In fact, Krakauer reports, “scholars have debunked” both studies. Even so, the findings are “still routinely cited on numerous websites dedicated to advancing the notion that American society suffers from an epidemic of spurious rape allegations by malicious women, resulting in the wrongful conviction of many thousands of innocent men.”

A 2010 analysis of existing research suggests that the actual percentage of false rape claims is 2-10 percent.
4. Universities are tougher on rape than courts
Much of “Missoula” is devoted to examining the obscure justice system inside the University of Montana that decides whether accused rapists should be expelled. Countless universities and colleges run similar internal justice systems that require alleged victims to testify and face cross-examination in front of peers and university employees like professors and officials.
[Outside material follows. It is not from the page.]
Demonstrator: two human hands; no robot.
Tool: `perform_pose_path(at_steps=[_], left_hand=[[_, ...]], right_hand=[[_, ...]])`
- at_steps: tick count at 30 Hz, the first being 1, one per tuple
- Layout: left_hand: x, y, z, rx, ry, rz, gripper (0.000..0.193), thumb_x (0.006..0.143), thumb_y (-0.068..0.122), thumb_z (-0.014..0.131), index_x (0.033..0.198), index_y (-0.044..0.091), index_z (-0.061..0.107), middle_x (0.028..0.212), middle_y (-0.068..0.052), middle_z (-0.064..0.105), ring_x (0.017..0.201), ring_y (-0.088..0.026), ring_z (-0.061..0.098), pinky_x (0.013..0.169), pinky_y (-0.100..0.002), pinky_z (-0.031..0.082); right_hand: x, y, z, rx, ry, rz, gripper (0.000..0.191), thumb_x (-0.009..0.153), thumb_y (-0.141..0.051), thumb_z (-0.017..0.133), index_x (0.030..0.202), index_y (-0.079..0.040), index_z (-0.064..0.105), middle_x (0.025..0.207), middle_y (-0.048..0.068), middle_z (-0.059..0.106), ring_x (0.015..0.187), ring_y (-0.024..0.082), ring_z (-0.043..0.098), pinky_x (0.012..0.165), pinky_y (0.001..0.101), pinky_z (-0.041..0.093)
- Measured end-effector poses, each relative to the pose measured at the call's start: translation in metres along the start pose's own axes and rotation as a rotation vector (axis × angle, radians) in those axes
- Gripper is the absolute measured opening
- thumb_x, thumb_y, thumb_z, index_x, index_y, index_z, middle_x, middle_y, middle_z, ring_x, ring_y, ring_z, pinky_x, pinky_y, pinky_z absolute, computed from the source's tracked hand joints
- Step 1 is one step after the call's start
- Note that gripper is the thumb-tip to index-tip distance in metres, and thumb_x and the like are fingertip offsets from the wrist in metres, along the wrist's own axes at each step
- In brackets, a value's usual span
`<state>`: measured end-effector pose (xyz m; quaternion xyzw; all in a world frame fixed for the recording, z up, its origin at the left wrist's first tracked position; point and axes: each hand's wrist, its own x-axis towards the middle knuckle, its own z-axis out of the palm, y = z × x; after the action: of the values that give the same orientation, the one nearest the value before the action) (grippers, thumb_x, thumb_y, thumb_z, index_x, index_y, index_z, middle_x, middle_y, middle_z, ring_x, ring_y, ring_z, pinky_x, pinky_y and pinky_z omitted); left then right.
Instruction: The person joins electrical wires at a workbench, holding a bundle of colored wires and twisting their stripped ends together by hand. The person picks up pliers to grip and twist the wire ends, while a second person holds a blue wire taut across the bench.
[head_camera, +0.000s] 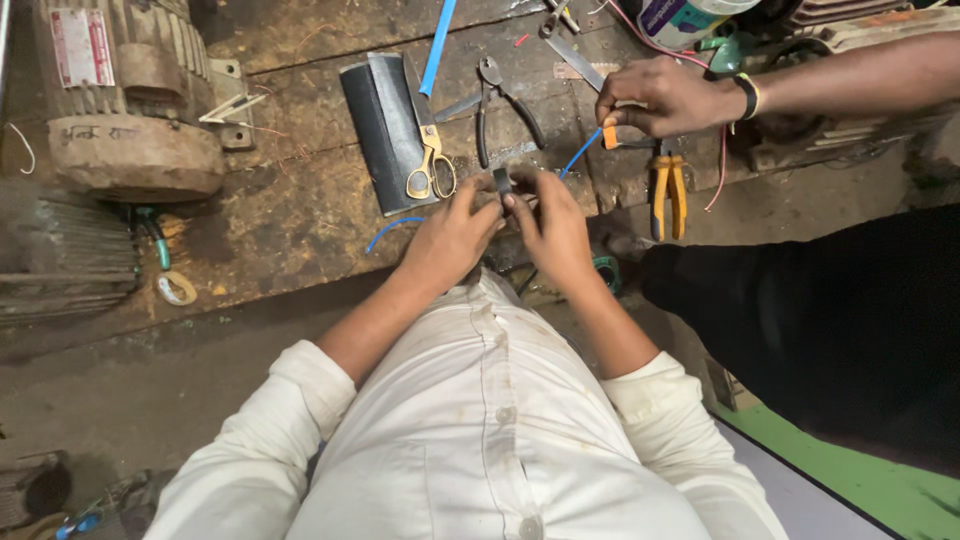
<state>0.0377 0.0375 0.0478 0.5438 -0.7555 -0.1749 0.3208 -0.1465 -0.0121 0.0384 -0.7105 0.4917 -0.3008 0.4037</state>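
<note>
My left hand (452, 235) and my right hand (553, 225) meet at the near edge of a worn wooden bench (300, 200). Together they pinch a small dark piece (501, 181) between the fingertips; what it is cannot be told. A thin blue wire (580, 153) runs from my hands up to the right. Just beyond my left hand lie gold-handled scissors (430, 150) on a folded black sheet (383, 125). Dark pliers (497, 105) lie beside them.
Another person's hand (665, 97) reaches in from the right, holding the blue wire's end near orange-handled pliers (668, 185). A large motor (120, 95) stands at the bench's far left. A blue strip (437, 45), red wire (722, 160) and small tools lie farther back.
</note>
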Motion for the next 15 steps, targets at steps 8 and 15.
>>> perform_pose_path(at_steps=[8,15], left_hand=[[0.001,-0.013,0.019,-0.322,-0.08,-0.18,0.022,0.102,0.019,0.063,0.109,-0.001,0.057,0.108,-0.023,0.06,0.097,-0.045,0.063,0.081,-0.051,0.052],[0.006,-0.015,0.019,-0.334,-0.053,-0.129,0.022,0.1,0.016,0.065,0.109,-0.002,0.057,0.107,-0.023,0.059,0.099,-0.047,0.061,0.082,-0.051,0.05]], right_hand=[[-0.045,0.023,0.015,0.795,0.068,0.565,0.048,0.097,-0.016,0.064,0.142,-0.013,0.049,0.132,0.008,0.062,0.102,0.017,0.064,0.081,0.0314,0.055],[-0.042,0.059,0.028,0.906,-0.053,0.464,0.056,0.102,-0.018,0.06,0.153,-0.015,0.038,0.137,0.003,0.055,0.118,0.013,0.058,0.095,0.0297,0.051]])
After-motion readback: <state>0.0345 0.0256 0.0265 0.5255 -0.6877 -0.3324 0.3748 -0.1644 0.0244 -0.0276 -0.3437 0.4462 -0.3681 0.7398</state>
As of 2011, Krakauer reports, all American colleges and universities are required to use a “‘preponderance of evidence’ standard in sexual assault cases, rather than the ‘clear and convincing evidence’ standard that most universities were using at the time, or the ‘beyond a reasonable doubt’ standard used in the criminal justice system.”

This means that schools can expel students if  most evidence – more than 50 percent – supports their guilt.
5. Missoula is hardly a ‘rape capital’
Krakauer uncovers massive problems in the Missoula region’s approach to sexual assault cases, and even the local county’s prosecutor – accused herself of misconduct in “Missoula” – acknowledges the need for reform. “We listened, we changed, and we are starting to make ripples, the beginnings of a current,” she declared in a statement earlier this spring. For his part, Krakauer is not impressed.

One thing is certain: Missoula’s difficulties are not unique. In fact, Krakauer reports that far from being the “rape capital” of the US, Missoula rate of reported sexual assaults is a a bit lower than towns of its size. How many reported assaults? A total of 350 from January 2008-May 2012 in a city of 69,000.

In Krakauer’s stark words, “that’s the real scandal.”

Randy Dotinga, a Monitor contributor, is president of the American Society of Journalists and Authors.